> [YOUR OBJECTIVE] Each line below with the string "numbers" should be copied.

> [MATERIAL PROVIDED]
□ □ □ □ □
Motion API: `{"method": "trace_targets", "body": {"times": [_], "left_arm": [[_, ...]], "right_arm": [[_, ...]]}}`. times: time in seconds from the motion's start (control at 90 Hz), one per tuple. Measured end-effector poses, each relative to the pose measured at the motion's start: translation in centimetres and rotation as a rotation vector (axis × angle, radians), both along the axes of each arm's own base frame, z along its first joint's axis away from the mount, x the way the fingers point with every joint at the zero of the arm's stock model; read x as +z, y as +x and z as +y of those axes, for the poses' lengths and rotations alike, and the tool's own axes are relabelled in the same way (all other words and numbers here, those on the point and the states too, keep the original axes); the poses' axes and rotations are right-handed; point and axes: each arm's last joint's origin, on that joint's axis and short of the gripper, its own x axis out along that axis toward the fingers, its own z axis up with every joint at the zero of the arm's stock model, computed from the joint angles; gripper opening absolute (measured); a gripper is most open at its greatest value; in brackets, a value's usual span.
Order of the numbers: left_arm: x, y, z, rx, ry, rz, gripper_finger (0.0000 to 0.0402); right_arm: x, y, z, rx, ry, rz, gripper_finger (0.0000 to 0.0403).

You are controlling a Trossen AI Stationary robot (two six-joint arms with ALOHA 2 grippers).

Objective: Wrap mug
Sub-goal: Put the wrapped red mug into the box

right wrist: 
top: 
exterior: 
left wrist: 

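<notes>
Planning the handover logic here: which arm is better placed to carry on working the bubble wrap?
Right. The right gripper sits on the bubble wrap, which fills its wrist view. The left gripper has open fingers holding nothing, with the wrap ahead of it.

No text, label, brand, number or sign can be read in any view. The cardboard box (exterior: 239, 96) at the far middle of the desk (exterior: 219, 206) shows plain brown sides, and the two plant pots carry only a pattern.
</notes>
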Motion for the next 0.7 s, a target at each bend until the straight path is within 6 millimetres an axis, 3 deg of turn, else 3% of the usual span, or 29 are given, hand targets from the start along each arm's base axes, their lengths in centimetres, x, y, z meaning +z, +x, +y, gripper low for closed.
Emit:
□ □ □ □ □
> [SOLUTION FOR THIS TASK]
Motion API: `{"method": "trace_targets", "body": {"times": [_], "left_arm": [[_, ...]], "right_arm": [[_, ...]]}}`. times: time in seconds from the motion's start (control at 90 Hz), one per tuple. Measured end-effector poses, each relative to the pose measured at the motion's start: translation in centimetres and rotation as a rotation vector (axis × angle, radians), both along the axes of each arm's own base frame, z along its first joint's axis away from the mount, x the way the fingers point with every joint at the zero of the arm's stock model; read x as +z, y as +x and z as +y of those axes, for the poses' lengths and rotations alike, and the tool's own axes are relabelled in the same way (all other words and numbers here, those on the point and the states too, keep the original axes); the poses' axes and rotations are right-handed; point and axes: each arm's last joint's origin, on that joint's axis and short of the gripper, its own x axis out along that axis toward the fingers, its own z axis up with every joint at the zero of the arm's stock model, computed from the joint angles; gripper opening absolute (measured); a gripper is most open at its greatest value; in brackets, a value's usual span.
Order of the numbers: left_arm: x, y, z, rx, ry, rz, gripper_finger (0.0000 to 0.0402); right_arm: x, y, z, rx, ry, rz, gripper_finger (0.0000 to 0.0403).

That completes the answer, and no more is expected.